I am using the Llama-2-7b-hf model with the model.generate
function from the transformers library (v4.38.2) and it's returning the outputs as a single tensor, instead of the ModelOutput I expected.
I have a copy of the model stored locally:
[Llama-2-7b-hf]$ ls -1
config.json
generation_config.json
LICENSE.txt
model-00001-of-00002.safetensors
model-00002-of-00002.safetensors
model.safetensors.index.json
README.md
Responsible-Use-Guide.pdf
special_tokens_map.json
tokenizer_config.json
tokenizer.json
tokenizer.model
USE_POLICY.md
This is the code where the model is initialized and then called:
model_path = "Llama-2-7b-hf"
model = AutoModelForCausalLM.from_pretrained(model_path, return_dict_in_generate=True, local_files_only=True).to(device)
tokenizer = AutoTokenizer.from_pretrained(engine, local_files_only=True)
input_ids = tokenizer(model_path, return_tensors="pt").input_ids.to(device)
outputs = model.generate(input_ids, top_k=1, max_length=max_len, num_return_sequences=1, output_scores=True)

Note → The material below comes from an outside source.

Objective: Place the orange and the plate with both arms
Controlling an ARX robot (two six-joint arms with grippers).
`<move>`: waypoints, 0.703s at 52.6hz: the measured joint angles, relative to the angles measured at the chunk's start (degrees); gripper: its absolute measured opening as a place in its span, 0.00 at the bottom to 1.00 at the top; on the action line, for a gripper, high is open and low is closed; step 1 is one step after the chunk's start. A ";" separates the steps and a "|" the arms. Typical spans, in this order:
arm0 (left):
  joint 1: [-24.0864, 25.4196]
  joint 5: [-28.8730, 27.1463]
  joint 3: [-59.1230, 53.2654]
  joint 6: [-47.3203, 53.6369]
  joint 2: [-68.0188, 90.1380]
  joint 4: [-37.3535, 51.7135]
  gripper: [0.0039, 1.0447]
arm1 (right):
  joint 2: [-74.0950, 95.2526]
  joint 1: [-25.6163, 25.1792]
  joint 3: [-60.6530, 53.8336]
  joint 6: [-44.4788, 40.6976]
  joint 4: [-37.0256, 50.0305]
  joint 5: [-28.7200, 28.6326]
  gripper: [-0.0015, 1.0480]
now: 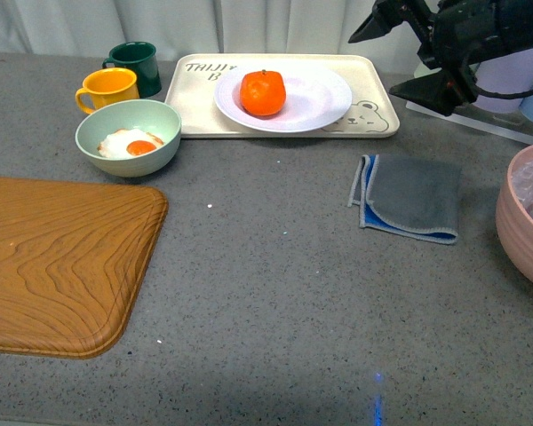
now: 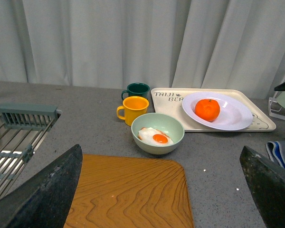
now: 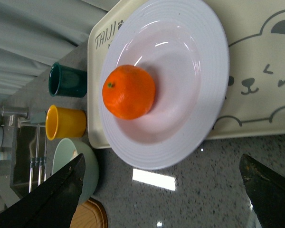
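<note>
The orange point(image 1: 263, 92) sits in the white ridged plate point(image 1: 324, 99), which rests on the beige bear tray point(image 1: 377, 118) at the back of the counter. Both also show in the left wrist view, orange point(image 2: 207, 109) on plate point(image 2: 237, 116), and in the right wrist view, orange point(image 3: 128, 91) on plate point(image 3: 206, 71). My right gripper point(image 1: 409, 58) hangs open in the air to the right of the plate, with nothing between its fingers. In its own view the right gripper point(image 3: 164, 190) is wide apart over grey counter. The left gripper point(image 2: 164, 190) is open above the wooden board, far from the plate.
A wooden board point(image 1: 53, 257) fills the front left. A pale green bowl point(image 1: 128, 138) with a fried egg, a yellow mug point(image 1: 108, 89) and a dark green mug point(image 1: 138, 64) stand at the back left. A folded grey cloth point(image 1: 410, 197) and a pink bowl point(image 1: 524, 217) lie right.
</note>
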 joint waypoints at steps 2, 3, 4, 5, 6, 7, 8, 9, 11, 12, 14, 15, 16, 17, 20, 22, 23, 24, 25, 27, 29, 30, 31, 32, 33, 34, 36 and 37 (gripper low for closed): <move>0.00 0.00 0.00 0.00 0.00 0.00 0.94 | -2.95 -0.04 -3.78 -1.01 1.05 0.74 0.91; 0.02 0.00 0.00 0.00 0.00 0.00 0.94 | -3.69 -0.04 -4.74 -1.42 1.38 1.18 0.91; 0.00 0.00 0.00 0.00 0.00 0.00 0.94 | -5.20 -0.04 -6.62 -2.01 1.99 1.92 0.91; 0.02 0.00 0.00 0.00 0.00 0.00 0.94 | -6.84 -0.04 -8.61 -2.51 2.36 2.54 0.91; 0.02 0.00 0.00 0.00 0.00 0.00 0.94 | -7.37 -0.04 -9.38 -3.10 2.64 3.13 0.91; 0.00 0.00 0.00 0.00 0.00 0.00 0.94 | -8.17 0.20 -11.39 -4.79 5.81 6.25 0.89; 0.00 0.00 0.00 0.00 0.00 0.00 0.94 | -8.98 0.39 -13.51 -6.19 10.08 8.57 0.87; 0.00 -0.02 0.00 0.00 0.00 0.00 0.94 | -9.75 0.59 -16.24 -9.62 16.37 14.82 0.83; 0.00 0.04 0.00 0.00 -0.02 -0.02 0.94 | -11.69 0.98 -23.89 -17.86 32.70 27.56 0.74; 0.02 0.02 0.00 0.00 -0.04 -0.02 0.94 | -12.85 0.98 -27.56 -20.70 38.86 31.26 0.70; 0.02 -0.04 0.00 0.00 -0.02 -0.02 0.94 | -14.64 0.94 -32.35 -24.94 45.77 34.88 0.64; 0.02 -0.04 0.00 0.00 -0.02 -0.04 0.94 | -15.82 0.85 -34.86 -27.12 49.13 36.11 0.60; 0.00 -0.04 0.00 0.00 -0.02 -0.04 0.94 | -16.44 0.76 -36.06 -27.87 50.62 36.39 0.59; 0.02 -0.07 0.00 0.00 -0.02 -0.04 0.94 | -17.46 0.61 -37.81 -28.92 52.68 36.57 0.56; 0.00 -0.04 0.00 0.00 -0.02 -0.04 0.94 | -22.86 -0.20 -44.98 -32.20 58.86 36.59 0.43; 0.00 -0.04 0.00 0.00 -0.02 -0.04 0.94 | -26.21 -0.61 -48.57 -33.22 60.50 36.35 0.36; 0.02 -0.04 0.00 0.00 -0.02 -0.04 0.94 | -27.52 -0.81 -50.07 -33.51 61.02 36.26 0.32; 0.00 -0.02 0.00 0.00 -0.02 -0.04 0.94 | -29.46 -1.11 -52.59 -34.03 61.72 36.06 0.26; 0.02 -0.02 0.00 0.00 -0.02 -0.04 0.94 | -30.45 -1.29 -54.03 -34.23 62.01 35.91 0.23; 0.00 -0.02 0.00 0.00 -0.02 -0.04 0.94 | -32.13 -1.64 -56.94 -34.51 62.40 35.69 0.15; 0.00 -0.02 0.00 0.00 -0.02 -0.04 0.94 | -34.18 -1.99 -60.63 -34.84 62.86 35.26 0.05; 0.00 -0.02 0.00 0.00 -0.02 -0.04 0.94 | -35.17 -2.08 -62.14 -34.93 62.99 35.08 0.01; 0.02 -0.02 0.00 0.00 -0.02 -0.04 0.94 | -36.28 -2.19 -63.60 -35.15 63.17 34.91 0.01; 0.00 -0.02 0.00 0.00 -0.02 -0.04 0.94 | -37.18 -2.27 -64.67 -35.19 63.30 34.80 0.01; 0.00 -0.02 0.00 0.00 -0.02 -0.04 0.94 | -38.58 -2.36 -66.16 -35.26 63.36 34.60 0.01; 0.00 -0.02 0.00 0.00 -0.02 -0.04 0.94 | -39.47 -2.43 -67.06 -35.26 63.39 34.49 0.01; 0.00 -0.02 0.00 0.00 -0.02 -0.04 0.94 | -41.77 -2.64 -69.18 -35.28 63.45 34.16 0.01; 0.00 -0.02 0.00 0.00 -0.02 -0.04 0.94 | -43.34 -2.80 -70.60 -35.28 63.43 34.10 0.01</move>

sequences, scores = outputs.sequences, outputs.scores
I have used this code with several other models like Mistral and Occiglot and they return ModelOutput objects with these attributes, sequences
and scores
, but not Llama. Can anyone help me understand what is wrong?
I managed to solve it by passing the return_dict_in_generate
and output_scores
parameters in the call to model.generate
instead of in the initialization of the model.
model = AutoModelForCausalLM.from_pretrained(engine, local_files_only=True).to(device)
outputs = model.generate(input_ids, top_k=1, max_length=max_len, num_return_sequences=1, output_scores=True, return_dict_in_generate=True)